*LISTED ENTRIES*.
::::

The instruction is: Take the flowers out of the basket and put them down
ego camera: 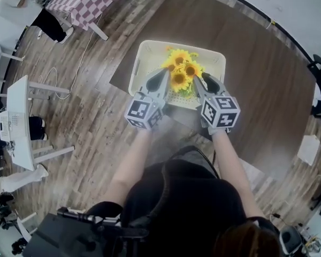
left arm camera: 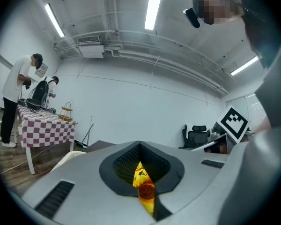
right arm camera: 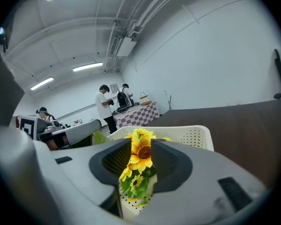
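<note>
The flowers (ego camera: 181, 68), a bunch of yellow sunflowers with green leaves, are inside the basket (ego camera: 144, 52), toward its near side, and we cannot tell whether they rest on its bottom or hang just above it. The basket is cream, perforated and rectangular, and it stands on the dark brown table (ego camera: 257, 63) close to the table's near left corner. Both our tools meet at the bunch from the near side. The left tool (ego camera: 166, 75) comes in at the bunch's left, and in its own view the jaws are pressed together on a sunflower head, whose yellow petals and brown centre fill the thin slit between the pads. The right tool (ego camera: 200, 79) comes in at the bunch's right with its jaws spread. A sunflower and its leaves stand in the gap between them, and neither pad presses on it. Around the table lies a wood-plank floor (ego camera: 96, 122). Farther off stands a second table under a red and white checked cloth (ego camera: 80, 4), with a person in a white top (left arm camera: 14, 97) beside it.
</note>
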`<move>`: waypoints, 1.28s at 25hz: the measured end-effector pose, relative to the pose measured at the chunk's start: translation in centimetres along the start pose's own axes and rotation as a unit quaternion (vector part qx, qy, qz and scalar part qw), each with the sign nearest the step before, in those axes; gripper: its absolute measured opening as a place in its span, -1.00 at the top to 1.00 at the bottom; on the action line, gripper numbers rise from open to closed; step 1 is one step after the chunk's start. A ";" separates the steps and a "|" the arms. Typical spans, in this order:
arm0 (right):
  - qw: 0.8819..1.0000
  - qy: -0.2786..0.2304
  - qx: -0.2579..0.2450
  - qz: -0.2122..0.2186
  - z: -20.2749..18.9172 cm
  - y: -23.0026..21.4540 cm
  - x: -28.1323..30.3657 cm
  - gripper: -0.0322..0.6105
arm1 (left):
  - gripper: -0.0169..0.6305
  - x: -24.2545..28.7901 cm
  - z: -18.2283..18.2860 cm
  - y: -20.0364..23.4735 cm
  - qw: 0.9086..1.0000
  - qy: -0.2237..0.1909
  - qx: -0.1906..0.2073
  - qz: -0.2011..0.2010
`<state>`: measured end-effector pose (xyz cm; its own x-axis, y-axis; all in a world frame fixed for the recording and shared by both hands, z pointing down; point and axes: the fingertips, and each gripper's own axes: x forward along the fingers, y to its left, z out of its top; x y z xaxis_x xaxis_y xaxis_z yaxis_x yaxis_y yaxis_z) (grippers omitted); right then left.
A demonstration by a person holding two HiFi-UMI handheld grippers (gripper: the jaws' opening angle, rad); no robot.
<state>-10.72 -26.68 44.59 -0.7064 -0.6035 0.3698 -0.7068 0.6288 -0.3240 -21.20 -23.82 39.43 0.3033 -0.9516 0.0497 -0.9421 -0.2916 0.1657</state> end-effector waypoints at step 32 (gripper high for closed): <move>0.974 0.131 0.186 0.011 -4.6 -1.8 3.2 0.76 | 0.66 3.4 -0.5 8.2 0.996 0.070 -0.063 0.007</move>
<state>-11.52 -27.50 50.31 -0.7227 -0.4150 0.5527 -0.6902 0.3895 -0.6099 -27.80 -29.38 41.50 0.3153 -0.9302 0.1881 -0.9236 -0.2552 0.2860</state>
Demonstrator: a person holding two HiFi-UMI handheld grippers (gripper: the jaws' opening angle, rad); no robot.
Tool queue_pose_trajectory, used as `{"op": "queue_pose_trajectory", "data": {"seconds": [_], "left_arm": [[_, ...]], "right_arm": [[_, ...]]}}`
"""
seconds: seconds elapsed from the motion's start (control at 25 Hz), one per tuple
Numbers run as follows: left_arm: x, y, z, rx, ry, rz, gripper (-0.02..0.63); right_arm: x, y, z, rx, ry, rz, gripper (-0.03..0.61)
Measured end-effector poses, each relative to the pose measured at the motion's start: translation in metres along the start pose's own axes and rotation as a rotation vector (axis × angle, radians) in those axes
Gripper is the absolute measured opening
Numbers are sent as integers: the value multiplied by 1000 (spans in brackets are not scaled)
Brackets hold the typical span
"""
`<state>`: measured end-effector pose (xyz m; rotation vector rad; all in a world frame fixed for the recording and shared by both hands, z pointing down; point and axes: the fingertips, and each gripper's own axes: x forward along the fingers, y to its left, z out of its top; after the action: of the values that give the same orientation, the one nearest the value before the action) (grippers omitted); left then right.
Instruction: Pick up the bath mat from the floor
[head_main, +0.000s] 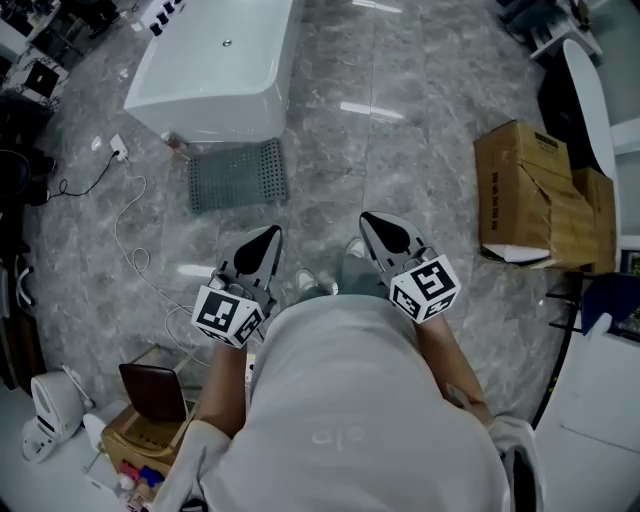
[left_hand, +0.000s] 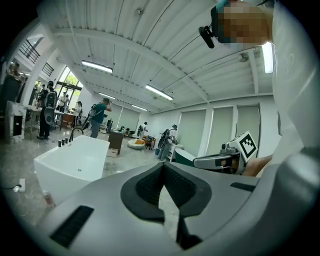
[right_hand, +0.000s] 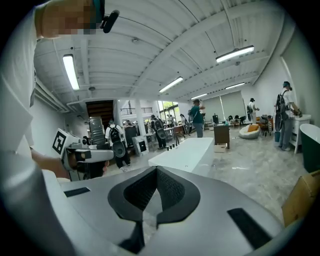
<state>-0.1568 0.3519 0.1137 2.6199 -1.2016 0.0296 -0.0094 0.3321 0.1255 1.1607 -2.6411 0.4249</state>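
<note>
while you stand on the grey stone floor (head_main: 430, 170), you hold both grippers out in front of your waist, side by side and apart, pointing away from you and high above the floor. the left gripper (head_main: 268, 234) has its jaws closed with the tips meeting, and nothing sits between them. only a bare patch of floor shows through the gap behind the tips. the right gripper (head_main: 367, 218) is the same: jaws together and empty.

the bath mat (head_main: 238, 176) lies flat on the floor, far from you and a little to the left, out ahead of the left gripper. it is grey with rows of small holes. its far edge sits just beside the near end of the white bathtub (head_main: 215, 70). neither gripper touches the mat.

to the left of the mat a white cable (head_main: 133, 232) loops across the floor from a plug block (head_main: 118, 148) towards you. on the far right stands a big cardboard box (head_main: 525, 185) with its flaps open. near your left side are a smaller open box (head_main: 135, 435) and a white appliance (head_main: 45, 415). from the gripper views, people (left_hand: 100, 117) stand at tables at the far end of the room, well beyond the tub.
</note>
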Motion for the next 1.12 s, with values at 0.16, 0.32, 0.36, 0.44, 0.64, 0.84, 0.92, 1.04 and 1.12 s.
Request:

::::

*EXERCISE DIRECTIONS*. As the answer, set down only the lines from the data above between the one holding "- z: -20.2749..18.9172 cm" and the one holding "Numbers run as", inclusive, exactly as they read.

*THE ANSWER*.
  - z: -20.2749..18.9172 cm
  - y: -23.0026..21.4540 cm
  - x: -28.1323..30.3657 cm
  - gripper: -0.0322..0.6105
arm1 (left):
  - gripper: -0.0169..0.6305
  - x: -24.2545..28.7901 cm
  - z: -18.2283..18.2860 cm
  - y: -20.0364..23.4735 cm
  - qw: 0.9086..1.0000
  - qy: -0.2237..0.1909
  - qx: -0.1906..0.2073
  - qz: -0.2011..0.2010
`<state>`: measured end-effector pose (xyz cm; its own x-axis, y-axis; all in a world frame fixed for the recording and shared by both hands, z pointing down; point and axes: the fingertips, and each gripper's own axes: x forward along the fingers, y to its left, z out of its top; x y z xaxis_x xaxis_y xaxis_z yaxis_x yaxis_y yaxis_z) (grippers omitted); right then left.
A demonstration by a person holding two HiFi-UMI handheld grippers (gripper: the jaws' opening angle, rad); no robot.
<state>-10.72 -26.68 44.59 -0.7064 -0.6035 0.3698 -0.7068 0.6288 -0.3240 -21.20 -23.82 39.43 0.3033 -0.9516 0.0497 -0.9421 -0.2916 0.1657</state> end-effector waypoints at step 32 (gripper high for closed): <move>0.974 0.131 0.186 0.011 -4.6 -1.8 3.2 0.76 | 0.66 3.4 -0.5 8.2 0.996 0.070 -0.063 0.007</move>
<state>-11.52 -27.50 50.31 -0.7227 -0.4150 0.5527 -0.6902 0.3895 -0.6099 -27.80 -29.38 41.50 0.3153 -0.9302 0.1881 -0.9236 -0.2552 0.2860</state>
Demonstrator: a person holding two HiFi-UMI handheld grippers (gripper: the jaws' opening angle, rad); no robot.
Tool queue_pose_trajectory, used as `{"op": "queue_pose_trajectory", "data": {"seconds": [_], "left_arm": [[_, ...]], "right_arm": [[_, ...]]}}`
"""
seconds: seconds elapsed from the motion's start (control at 25 Hz), one per tuple
Numbers run as follows: left_arm: x, y, z, rx, ry, rz, gripper (-0.02..0.63); right_arm: x, y, z, rx, ry, rz, gripper (-0.03..0.61)

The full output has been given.